*What is being asked*
For the entries that follow, produce an exact copy with no pictures in it.
-------- Supplied records --------
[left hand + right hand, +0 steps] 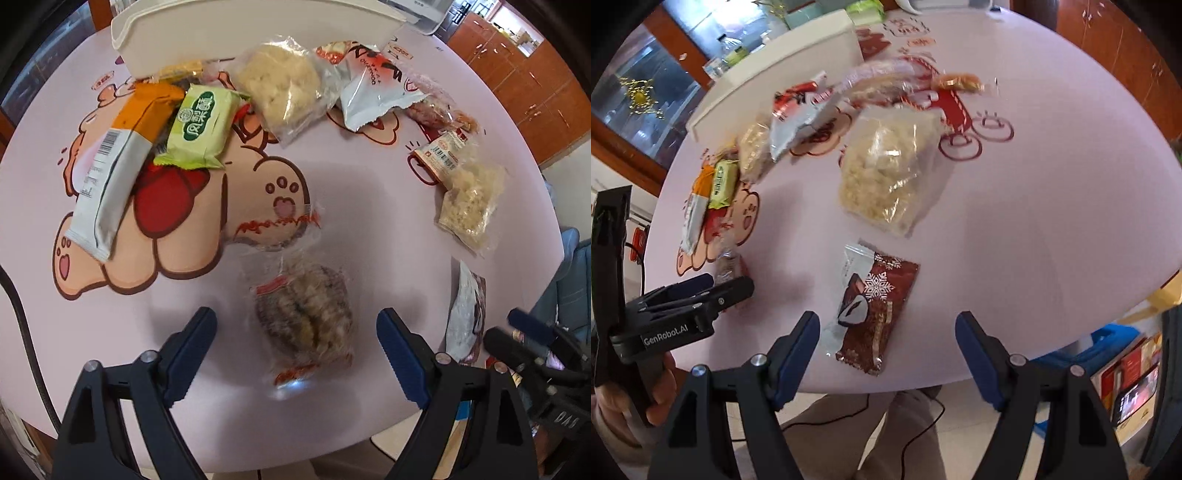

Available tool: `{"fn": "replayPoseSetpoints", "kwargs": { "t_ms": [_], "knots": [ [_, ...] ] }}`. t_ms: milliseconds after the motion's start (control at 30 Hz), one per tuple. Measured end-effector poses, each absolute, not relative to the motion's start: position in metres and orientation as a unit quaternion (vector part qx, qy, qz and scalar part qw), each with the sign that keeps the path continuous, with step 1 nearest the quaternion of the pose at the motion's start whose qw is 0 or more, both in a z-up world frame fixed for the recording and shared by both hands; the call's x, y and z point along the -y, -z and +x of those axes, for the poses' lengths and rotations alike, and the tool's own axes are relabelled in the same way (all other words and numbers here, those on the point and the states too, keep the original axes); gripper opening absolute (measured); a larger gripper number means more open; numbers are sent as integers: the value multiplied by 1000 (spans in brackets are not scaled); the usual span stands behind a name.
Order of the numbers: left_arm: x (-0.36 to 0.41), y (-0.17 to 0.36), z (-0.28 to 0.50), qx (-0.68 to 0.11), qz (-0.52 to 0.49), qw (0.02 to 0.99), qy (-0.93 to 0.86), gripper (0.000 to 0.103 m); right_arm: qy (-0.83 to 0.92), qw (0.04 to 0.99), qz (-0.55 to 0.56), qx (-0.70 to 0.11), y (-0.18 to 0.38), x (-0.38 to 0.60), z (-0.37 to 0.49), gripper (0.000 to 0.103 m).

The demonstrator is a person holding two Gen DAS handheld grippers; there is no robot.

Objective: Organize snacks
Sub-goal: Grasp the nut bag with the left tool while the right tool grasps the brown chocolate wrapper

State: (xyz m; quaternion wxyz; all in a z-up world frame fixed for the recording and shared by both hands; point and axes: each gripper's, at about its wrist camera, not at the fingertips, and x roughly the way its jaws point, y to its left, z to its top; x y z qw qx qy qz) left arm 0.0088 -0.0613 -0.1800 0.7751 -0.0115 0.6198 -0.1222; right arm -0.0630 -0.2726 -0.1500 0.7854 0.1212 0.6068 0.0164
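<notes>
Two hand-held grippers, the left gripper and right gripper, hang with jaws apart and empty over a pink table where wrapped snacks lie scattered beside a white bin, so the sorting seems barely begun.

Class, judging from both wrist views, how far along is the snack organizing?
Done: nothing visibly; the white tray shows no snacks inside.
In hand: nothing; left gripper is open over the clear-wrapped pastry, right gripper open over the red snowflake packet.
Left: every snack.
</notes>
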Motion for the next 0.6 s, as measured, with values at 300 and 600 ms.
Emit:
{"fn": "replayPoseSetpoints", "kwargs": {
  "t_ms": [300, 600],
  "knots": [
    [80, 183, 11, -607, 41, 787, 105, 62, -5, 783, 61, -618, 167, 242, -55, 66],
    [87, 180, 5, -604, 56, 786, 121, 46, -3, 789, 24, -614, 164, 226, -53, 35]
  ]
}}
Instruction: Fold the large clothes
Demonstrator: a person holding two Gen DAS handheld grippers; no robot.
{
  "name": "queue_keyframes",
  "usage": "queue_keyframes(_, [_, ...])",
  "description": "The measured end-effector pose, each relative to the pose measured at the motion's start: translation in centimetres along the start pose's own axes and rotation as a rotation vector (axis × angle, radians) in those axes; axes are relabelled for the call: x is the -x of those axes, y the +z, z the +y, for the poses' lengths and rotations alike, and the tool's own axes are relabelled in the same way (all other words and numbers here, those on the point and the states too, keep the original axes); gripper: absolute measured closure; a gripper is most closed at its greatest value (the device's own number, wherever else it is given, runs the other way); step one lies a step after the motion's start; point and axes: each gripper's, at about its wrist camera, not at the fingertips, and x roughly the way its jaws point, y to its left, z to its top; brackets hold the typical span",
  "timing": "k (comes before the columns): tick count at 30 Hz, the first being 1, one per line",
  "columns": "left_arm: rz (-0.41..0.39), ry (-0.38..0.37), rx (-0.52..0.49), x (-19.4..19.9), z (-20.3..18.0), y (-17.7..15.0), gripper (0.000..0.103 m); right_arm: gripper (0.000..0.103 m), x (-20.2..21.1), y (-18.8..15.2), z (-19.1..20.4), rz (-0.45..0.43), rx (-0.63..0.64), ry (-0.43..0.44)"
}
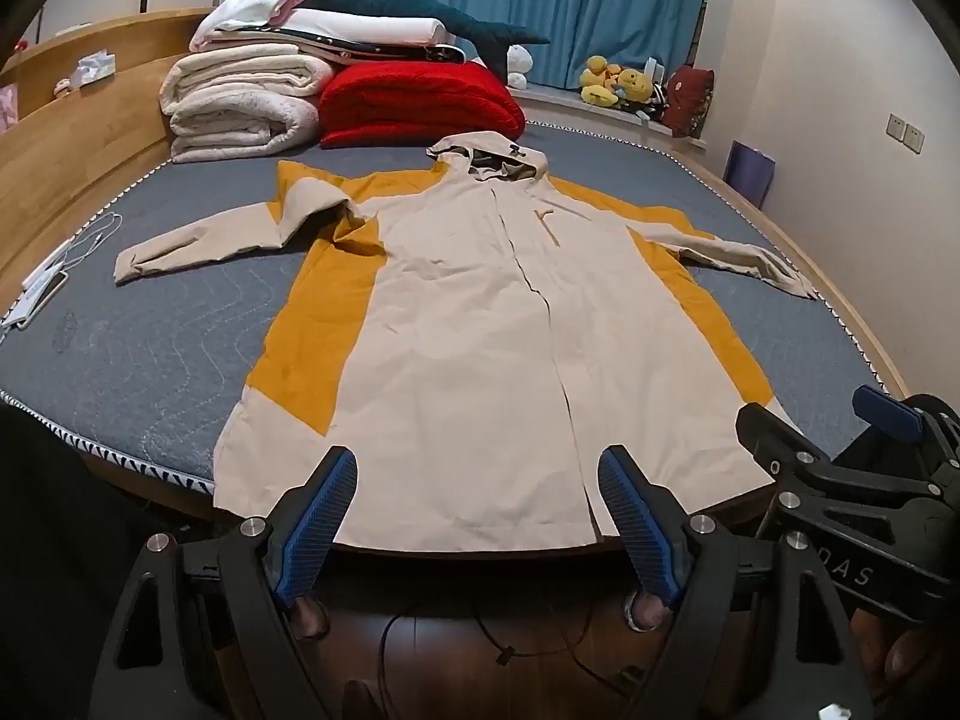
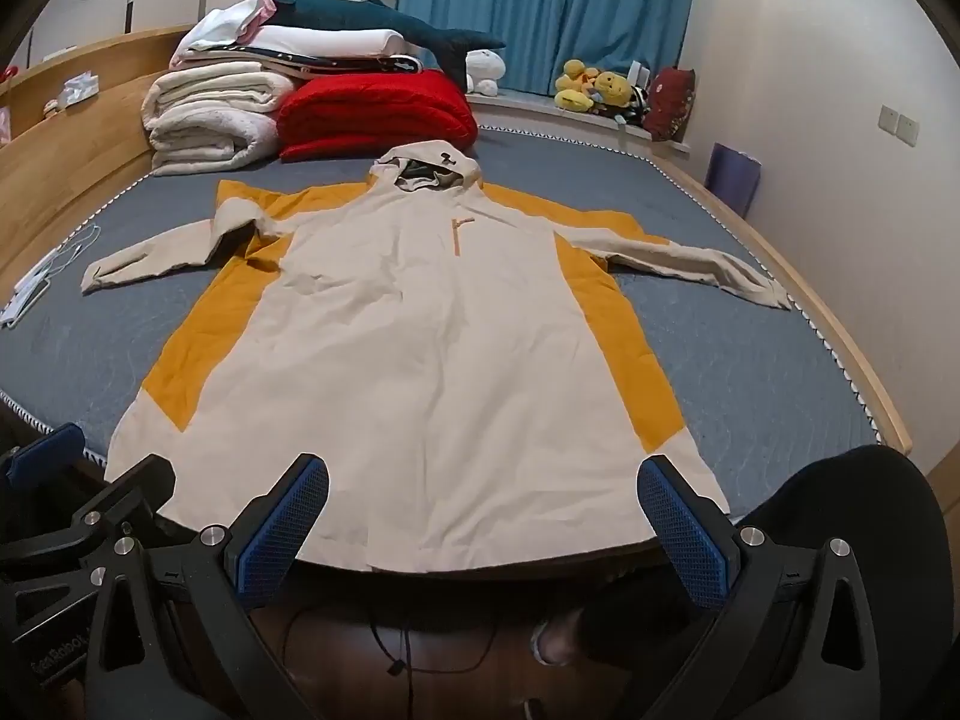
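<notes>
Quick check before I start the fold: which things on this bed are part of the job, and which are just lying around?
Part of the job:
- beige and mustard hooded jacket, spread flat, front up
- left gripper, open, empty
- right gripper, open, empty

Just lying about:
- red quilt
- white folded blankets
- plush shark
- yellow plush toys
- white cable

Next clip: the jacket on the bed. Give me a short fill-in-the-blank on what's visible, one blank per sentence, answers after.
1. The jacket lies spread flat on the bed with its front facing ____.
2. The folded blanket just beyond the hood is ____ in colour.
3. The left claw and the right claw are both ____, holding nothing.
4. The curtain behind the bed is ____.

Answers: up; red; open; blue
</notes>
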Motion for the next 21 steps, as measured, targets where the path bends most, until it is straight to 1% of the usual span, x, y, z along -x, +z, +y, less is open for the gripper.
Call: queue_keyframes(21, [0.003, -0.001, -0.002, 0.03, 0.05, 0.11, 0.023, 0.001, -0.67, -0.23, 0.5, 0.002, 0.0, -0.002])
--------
*Output of the task*
[left hand + right hand, +0 steps] 

Available tool: `{"fn": "replayPoseSetpoints", "kwargs": { "t_ms": [_], "knots": [ [_, ...] ] }}`. t_ms: milliseconds after the motion's start (control at 30 Hz), one per tuple. Measured end-effector poses, each absolute, not relative to the motion's start: position in metres and orientation as a unit quaternion (vector part qx, qy, qz and scalar part qw), each with the sign that keeps the path continuous, with step 1 nearest the quaternion of the pose at the motion's start whose qw is 0 or more, both in a z-up world frame fixed for the recording and shared by both hands; the call's x, y and z point along the -y, -z and +x of those axes, for the poses' lengths and rotations alike, and the tool's own axes are relabelled in the same way (all other words and numbers here, those on the point and the states too, keep the original axes); gripper opening absolute (measured); a larger gripper number means more open; numbers are sent as integers: the value multiplied by 1000 (spans in brackets are not scaled); the usual span stands behind a name.
Order of the numbers: left_arm: x (-0.36 to 0.41), y (-0.17 to 0.36), z (-0.28 to 0.50), qx (-0.68 to 0.11), qz (-0.52 to 0.49), qw (0.02 to 0.99), qy (-0.93 to 0.86), gripper (0.000 to 0.103 m); right_arm: qy (-0.83 to 0.92), qw (0.04 to 0.99), qz (-0.55 to 0.56), qx (-0.70 to 0.11), y (-0.18 to 0.38), x (-0.38 to 0.60), z (-0.37 to 0.49), gripper (0.000 to 0.103 m).

The demonstrator is a person holding two Gen DAS handheld grippers; there is no robot.

Objective: Organize snacks
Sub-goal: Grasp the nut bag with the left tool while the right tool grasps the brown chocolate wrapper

State: (xyz m; quaternion wxyz; all in a z-up world frame fixed for the recording and shared by both hands; point and axes: each gripper's, at about its wrist camera, not at the fingertips, and x roughly the way its jaws point, y to its left, z to its top; x y z qw qx qy qz) left arm 0.0088 -0.0613 -0.1800 0.7751 -0.0115 0.6198 -0.1222; right arm -0.0630 -0.2726 -0.1500 0.7854 0.1212 0.6068 0.0164
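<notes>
Two hand-held grippers, the left gripper and right gripper, hang with jaws apart and empty over a pink table where wrapped snacks lie scattered beside a white bin, so the sorting seems barely begun.

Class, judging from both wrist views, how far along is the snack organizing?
Done: nothing visibly; the white tray shows no snacks inside.
In hand: nothing; left gripper is open over the clear-wrapped pastry, right gripper open over the red snowflake packet.
Left: every snack.
</notes>
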Motion for the next 0.6 s, as measured, with values at 300 and 600 ms.
Emit:
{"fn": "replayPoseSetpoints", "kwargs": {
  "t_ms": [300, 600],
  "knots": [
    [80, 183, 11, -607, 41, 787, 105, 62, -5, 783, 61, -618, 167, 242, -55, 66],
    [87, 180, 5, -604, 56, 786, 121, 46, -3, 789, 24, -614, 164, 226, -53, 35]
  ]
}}
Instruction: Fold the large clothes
Demonstrator: a person holding two Gen DAS handheld grippers; no robot.
{
  "name": "queue_keyframes",
  "usage": "queue_keyframes(_, [_, ...])",
  "description": "The measured end-effector pose, each relative to the pose measured at the motion's start: translation in centimetres along the start pose's own axes and rotation as a rotation vector (axis × angle, radians) in those axes; axes are relabelled for the call: x is the -x of those axes, y the +z, z the +y, for the poses' lengths and rotations alike, and the tool's own axes are relabelled in the same way (all other words and numbers here, those on the point and the states too, keep the original axes); gripper: absolute measured closure; a gripper is most closed at its greatest value (the device's own number, wherever else it is given, runs the other way); step one lies a step after the motion's start; point and axes: each gripper's, at about its wrist camera, not at the fingertips, and x roughly the way its jaws point, y to its left, z to its top; brackets hold the typical span",
  "timing": "k (comes before the columns): tick count at 30 Hz, the first being 1, one per line",
  "columns": "left_arm: rz (-0.41..0.39), ry (-0.38..0.37), rx (-0.52..0.49), x (-19.4..19.9), z (-20.3..18.0), y (-17.7..15.0), gripper (0.000..0.103 m); right_arm: gripper (0.000..0.103 m), x (-20.2..21.1), y (-18.8..15.2), z (-19.1..20.4), rz (-0.45..0.43), rx (-0.63..0.64), ry (-0.43..0.44)"
}
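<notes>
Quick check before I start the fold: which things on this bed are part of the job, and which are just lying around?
Part of the job:
- beige and mustard hooded jacket, spread flat, front up
- left gripper, open, empty
- right gripper, open, empty

Just lying about:
- red quilt
- white folded blankets
- plush shark
- yellow plush toys
- white cable

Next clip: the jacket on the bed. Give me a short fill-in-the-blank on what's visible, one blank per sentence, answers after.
1. The jacket lies spread flat on the bed with its front facing ____.
2. The folded blanket just beyond the hood is ____ in colour.
3. The left claw and the right claw are both ____, holding nothing.
4. The curtain behind the bed is ____.

Answers: up; red; open; blue
</notes>
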Motion for the next 21 steps, as measured, targets where the path bends most, until it is straight to 1% of the usual span, x, y, z along -x, +z, +y, less is open for the gripper.
Call: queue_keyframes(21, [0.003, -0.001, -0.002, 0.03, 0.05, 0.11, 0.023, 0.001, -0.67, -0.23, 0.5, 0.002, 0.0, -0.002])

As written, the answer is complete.